Can I practice mindfulness by myself?

If you don’t want to attend a mindfulness course, or you’re unable to, it’s possible to practice mindfulness by yourself. In fact, many mindfulness courses ask you to practice mindfulness by yourself between sessions.

”Mindfulness makes me feel safe because even when I can’t access my counsellors, carers, medication and relapse prevention plan, mindfulness is still there. Nothing can take it away.”

How can I get started?

  • Set aside some time. Consistent short periods of mindful meditation can be better than occasional long ones. It can help to commit to a regular time every day to practice. If you struggle to find the time, it might suit you to focus on finding ways of being mindful in your daily life.
  • Go slowly. Try to build your practice slowly. Remember, you’re learning a new skill so it’ll take time to develop. Most people find it hard to sit and meditate for long periods of time at first, so try to do a few minutes and gradually build up to more.
  • Be patient. There is no need to set goals when practicing mindfulness. Putting pressure on yourself may make it harder to be mindful. Mindfulness simply means noticing what is going on for you right now. It is impossible to get it wrong.

What exercises can I try?

As mindfulness involves paying more attention to what you do in your daily life, it can be a good idea to decide on one or two routine activities which you will try to do mindfully each day. For example, this could mean focusing on:

  • the taste, sight and temperature of drinking a cup of tea or coffee
  • the sounds and smells of having a shower
  • the taste and sensations of brushing your teeth
  • the sound of the kettle boiling
  • the sensations of your body as you sit in a chair
  • the feel of your feet and body moving as you walk

Different things work for different people, so if you don’t find one technique useful, try another.

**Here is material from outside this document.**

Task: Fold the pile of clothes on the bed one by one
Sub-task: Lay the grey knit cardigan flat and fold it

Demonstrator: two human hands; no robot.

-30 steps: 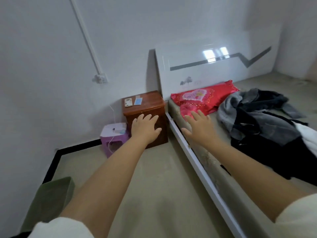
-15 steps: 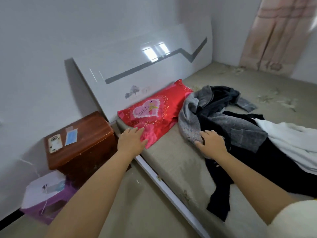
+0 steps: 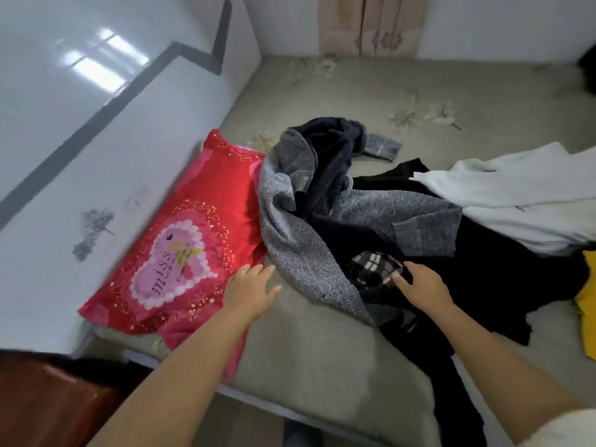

You can also try mindfulness exercises like:

  • guided meditation from an app or CD
  • mindful colouring
  • mindful walking in nature

“The mindfulness colouring really helps me unwind and relax in the evening. It promotes better sleep and I go to bed feeling ready to rest rather than anxious and wired.”

When you do any mindfulness exercise, the key steps are:

  • Pay attention – for example, when you shower in the morning, make a special effort to really pay attention to the feel of the water on your skin.
  • Notice – when your mind wanders, which is just what minds do, simply notice where your thoughts have drifted.
  • Choose and return – choose to bring your attention back to the present moment, usually by focusing on your breath, body or something in your surroundings.
  • Be aware and accept – notice and be aware of emotions you are feeling or sensations in your body. Try to observe and accept these feelings with friendly curiosity and without judgment.
  • Be kind to yourself – remember that mindfulness is difficult to do and our minds will always wander. Try not to be critical of yourself, and gently escort your mind back every time it wanders.

What if I encounter a problem?

Try not to judge yourself if you find mindfulness hard, or if it’s simply not for you. Different things work for different people, and there are lots of alternative things you can try to look after your wellbeing and your mental health. For example, you might want to try talking treatments or arts therapies

(See Mind HK’s online resource “Making sense of talking treatments”)

“I found it very difficult to clear my mind and sometimes ended up feeling frustrated and upset.”

Remember to look after yourself. If you find that practicing mindfulness brings up any difficult feelings for you, you might want to think about how you can look after yourself.  This might be through using your support network, or using self-care tips that work for you.